Tindell, who has been with the commission for 12 years, has been at Arkansas Nuclear One for about two years, arriving several months after the accident.

There is a second full-time commission inspector, Maggie Torbin, at the plant, but inspectors from the commission's Arlington office and other locations regularly travel to Russellville for specialized inspections.

The commission inspectors pay close attention even to small details. They have access to the plant site, Dricks said.

Earlier this month, Tindell allowed a reporter and a photographer to follow him on an inspection.

In an area below the control room, miles of cables running to the control room were laid out in a tray. All the cables in the plant go through this one room, Tindell said.

"If something were to happen there, you could potentially lose control of the plant," Tindell said. "We want to make sure it is adequately protected from fire."

Tindell inspected all of the items that would detect a fire or that could ignite the cables -- sprinklers, a smoke detector, a fire extinguisher and thin protective cables that would set off an alarm if a fire broke out.

He noted small details -- such as a fire extinguisher that should be inspected annually marked as "2011" -- and relayed questions to the plant's shift manager.

Signs of security are everywhere. Huge concrete barriers are in place at checkpoints to slow any unwanted intruders. Visitors must pass through two security checks and weave through a maze of chain-link fence.

Throughout the plant site are places where armed guards could fire weapons through ports from behind steel enclosures. An armored vehicle is parked on the grounds. Parts of the plant can be sealed off in case of an attack.
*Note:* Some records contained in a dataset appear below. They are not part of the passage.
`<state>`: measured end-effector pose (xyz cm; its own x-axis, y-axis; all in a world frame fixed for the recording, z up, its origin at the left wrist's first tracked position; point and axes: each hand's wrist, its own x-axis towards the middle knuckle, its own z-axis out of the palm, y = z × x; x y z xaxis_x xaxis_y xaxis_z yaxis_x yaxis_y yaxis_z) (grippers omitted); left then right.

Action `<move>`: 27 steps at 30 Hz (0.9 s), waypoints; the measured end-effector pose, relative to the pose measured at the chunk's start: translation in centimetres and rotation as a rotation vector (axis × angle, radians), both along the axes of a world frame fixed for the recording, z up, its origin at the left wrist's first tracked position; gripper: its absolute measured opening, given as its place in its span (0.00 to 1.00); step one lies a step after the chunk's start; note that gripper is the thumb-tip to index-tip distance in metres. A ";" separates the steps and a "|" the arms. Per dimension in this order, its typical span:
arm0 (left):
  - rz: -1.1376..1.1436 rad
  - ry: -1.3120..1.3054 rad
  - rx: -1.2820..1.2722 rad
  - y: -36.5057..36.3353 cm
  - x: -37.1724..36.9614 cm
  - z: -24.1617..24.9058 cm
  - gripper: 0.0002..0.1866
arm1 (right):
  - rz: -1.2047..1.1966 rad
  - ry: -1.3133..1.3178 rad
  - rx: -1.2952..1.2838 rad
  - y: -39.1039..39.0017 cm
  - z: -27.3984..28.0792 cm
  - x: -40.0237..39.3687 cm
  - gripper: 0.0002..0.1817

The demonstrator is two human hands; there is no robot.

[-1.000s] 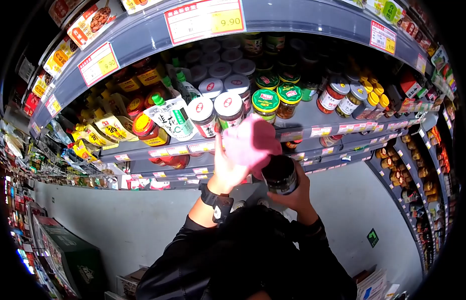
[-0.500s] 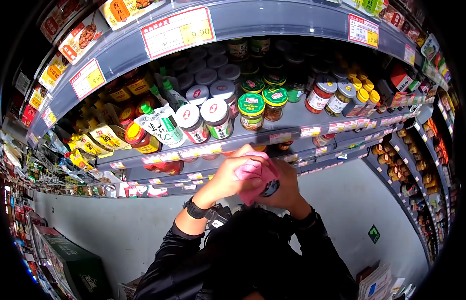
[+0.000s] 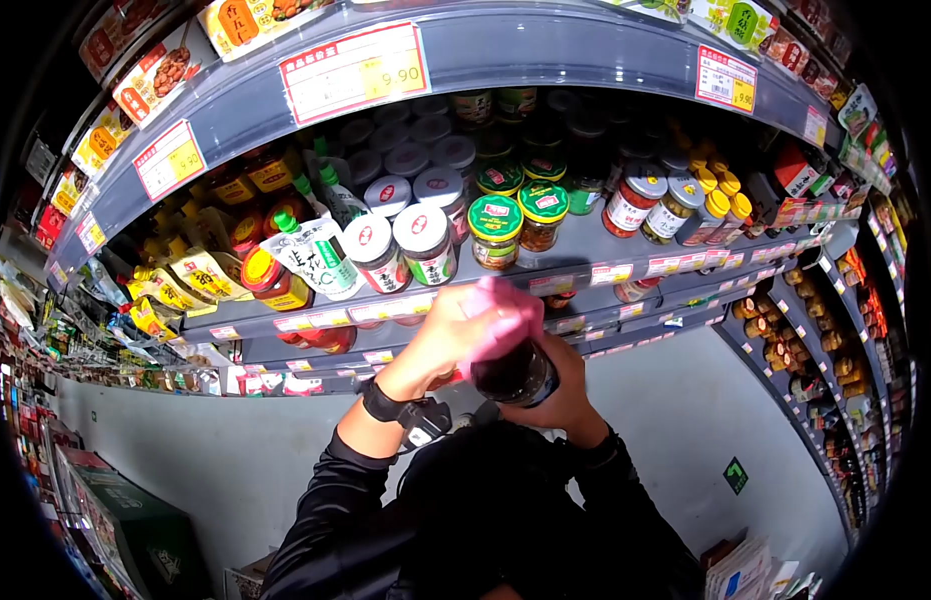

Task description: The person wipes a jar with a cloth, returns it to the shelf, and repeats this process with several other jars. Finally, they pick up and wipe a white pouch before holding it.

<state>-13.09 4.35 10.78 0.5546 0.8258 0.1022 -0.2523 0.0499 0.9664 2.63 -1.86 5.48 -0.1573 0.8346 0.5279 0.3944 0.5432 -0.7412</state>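
Head view: the right hand (image 3: 560, 385) is gripping a dark jar (image 3: 515, 372) at centre frame, fingers clamped around its lower body. The jar's long axis is tilting up toward the upper left of the frame. The left hand (image 3: 450, 335) is pressing a pink cloth (image 3: 500, 315) over the jar's top end, fingers closed on the cloth. Both hands are meeting at the jar, just below the shelf (image 3: 585, 240) carrying lidded jars (image 3: 425, 245).

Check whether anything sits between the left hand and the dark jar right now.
Yes: a pink cloth lies between the left hand and the dark jar, pressed over the jar's top. The right hand grips the jar directly from below.
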 end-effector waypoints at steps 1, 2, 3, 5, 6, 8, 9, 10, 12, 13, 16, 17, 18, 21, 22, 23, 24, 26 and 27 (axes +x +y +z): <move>-0.010 -0.007 0.001 0.3 0.3 -0.6 0.09 | 0.028 0.111 -0.011 -0.1 -0.1 0.0 0.36; -0.019 -0.108 -0.150 0.4 0.7 -1.2 0.11 | 0.052 0.221 -0.020 -0.2 -0.1 0.1 0.37; -0.033 -0.209 -0.301 0.6 1.1 -2.0 0.12 | 0.038 0.212 -0.015 -0.3 -0.1 0.2 0.37; -0.065 -0.271 -0.343 0.7 0.9 -3.8 0.15 | -0.034 0.228 0.182 -0.2 0.3 0.6 0.44; 0.131 0.160 0.116 0.6 0.8 -4.0 0.14 | -0.049 0.242 0.184 0.0 0.7 0.9 0.44; 0.306 0.910 0.785 1.0 0.2 -4.7 0.09 | -0.106 0.224 0.214 0.4 0.1 2.2 0.44; 0.325 0.944 1.239 0.9 -0.2 -4.8 0.08 | -0.137 0.214 0.232 0.5 0.0 2.9 0.44; 0.361 0.590 0.601 0.2 -0.1 -5.6 0.09 | -0.169 0.134 0.181 0.3 1.2 3.4 0.44; 0.403 0.371 0.297 -0.1 -0.8 -10.1 0.16 | -0.259 0.108 0.147 0.4 1.3 4.3 0.44; 0.365 0.478 0.391 -0.5 -1.1 -8.3 0.15 | -0.330 0.100 0.108 0.5 1.3 4.6 0.44; 0.379 0.588 0.550 -1.0 -2.3 -8.9 0.14 | -0.420 0.247 0.067 2.5 0.4 5.0 0.43; 0.379 0.584 0.552 -1.0 -2.7 -9.8 0.14 | -0.460 0.363 -0.019 3.5 -0.6 5.3 0.43; 0.380 0.574 0.512 -1.0 -3.1 -10.6 0.15 | -0.487 0.291 0.059 4.8 -1.5 5.8 0.41; 0.431 0.478 0.448 -1.8 -3.3 -10.8 0.12 | -0.490 0.241 0.080 8.5 -2.4 6.6 0.34; 0.433 0.537 0.514 -1.8 -3.5 -11.0 0.13 | -0.561 0.167 0.130 9.4 -1.9 6.5 0.33; 0.436 0.598 0.579 -1.9 -3.8 -11.3 0.15 | -0.630 0.093 0.181 10.1 -1.2 6.3 0.33; 0.446 0.555 0.507 -2.0 -4.0 -11.7 0.17 | -0.652 0.123 0.162 10.9 -1.5 6.3 0.32; 0.472 0.577 0.593 -1.8 -4.5 -12.1 0.21 | -0.685 0.122 0.129 12.3 -2.1 6.6 0.35; 0.485 0.599 0.674 -1.8 -4.6 -12.0 0.25 | -0.690 0.124 0.099 12.7 -2.2 6.6 0.37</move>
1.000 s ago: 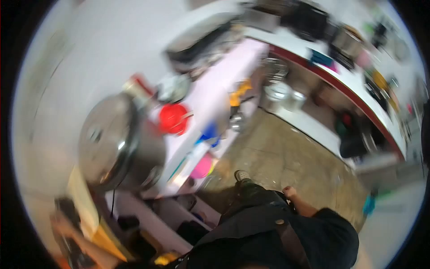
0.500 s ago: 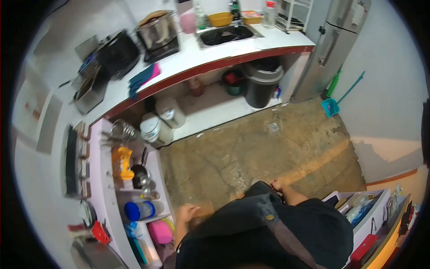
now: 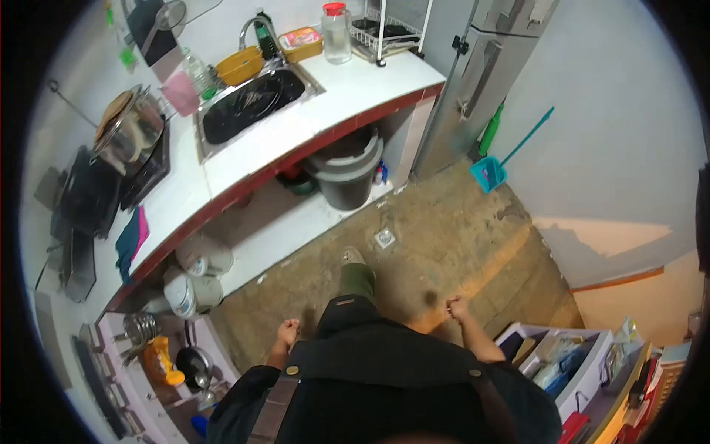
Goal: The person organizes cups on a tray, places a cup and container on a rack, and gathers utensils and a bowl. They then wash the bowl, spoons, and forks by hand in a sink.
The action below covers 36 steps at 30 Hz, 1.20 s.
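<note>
My left hand (image 3: 289, 331) hangs over the floor left of my body, its fingers loosely curled with nothing seen in them. On the other side, my right hand (image 3: 457, 306) is also curled over the floor and appears to hold nothing. Neither touches anything. Between them are my dark apron (image 3: 377, 362) and one leg in green trousers (image 3: 358, 281), stretched forward toward the counter. The white counter (image 3: 355, 92) with a red edge stands ahead. Set into it is a sink (image 3: 255, 107) with a dark pan-like item inside.
A grey bin (image 3: 347, 181) and white containers (image 3: 194, 292) stand under the counter. A steel pot (image 3: 132, 137) sits at its left. A fridge (image 3: 473, 81) and a teal dustpan (image 3: 489, 174) are at right. Shelves (image 3: 174, 407) and open drawers (image 3: 592, 370) flank me.
The view has moved closer to the counter and sink and turned right. One leg has come into view. My left hand has curled more, and the shelves have slid toward the lower left.
</note>
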Motion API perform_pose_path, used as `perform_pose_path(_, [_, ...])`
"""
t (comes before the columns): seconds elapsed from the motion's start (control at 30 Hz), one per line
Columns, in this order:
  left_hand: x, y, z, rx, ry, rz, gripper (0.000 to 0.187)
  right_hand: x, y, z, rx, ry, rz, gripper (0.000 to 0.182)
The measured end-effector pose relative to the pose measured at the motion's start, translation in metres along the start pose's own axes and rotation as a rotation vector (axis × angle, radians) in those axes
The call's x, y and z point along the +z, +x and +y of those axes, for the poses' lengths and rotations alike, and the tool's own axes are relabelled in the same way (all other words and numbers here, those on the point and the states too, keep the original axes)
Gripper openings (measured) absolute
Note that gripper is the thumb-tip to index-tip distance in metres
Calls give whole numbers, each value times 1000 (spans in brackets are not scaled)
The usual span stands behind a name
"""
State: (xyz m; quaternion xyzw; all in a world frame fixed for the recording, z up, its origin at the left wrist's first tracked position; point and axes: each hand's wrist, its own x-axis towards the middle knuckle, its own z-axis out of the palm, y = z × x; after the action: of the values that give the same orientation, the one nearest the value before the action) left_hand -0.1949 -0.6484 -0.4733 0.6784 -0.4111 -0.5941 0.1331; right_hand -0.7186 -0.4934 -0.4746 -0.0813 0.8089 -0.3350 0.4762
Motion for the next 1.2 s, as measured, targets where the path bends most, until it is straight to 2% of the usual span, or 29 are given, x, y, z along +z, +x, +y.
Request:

In a few weeks, a scheduled simulated attack on the plant will be conducted by the regulatory commission. Former Navy SEALs are hired to conduct the attack, using weapons and sophisticated equipment.

"It's like laser tag on steroids," Tindell said.

Security has been upgraded at the plant since the Sept. 11, 2001, terrorist attacks.

"But it has always been tight," Dricks said. "It was always very difficult to get in here."

Much more work needs to be done to determine how well Entergy is rebounding from the problems in the 2013 accident, Tindell said.

"Generally when I go out on an inspection I do not expect to find equipment broken," Tindell said. "I expect to find the equipment ready to go and the operators have good procedures. As part of their corrective actions, the culture and management, things like that, I think it is really too soon to tell [Entergy's improvement]. It's pretty early in the process of performance improvement."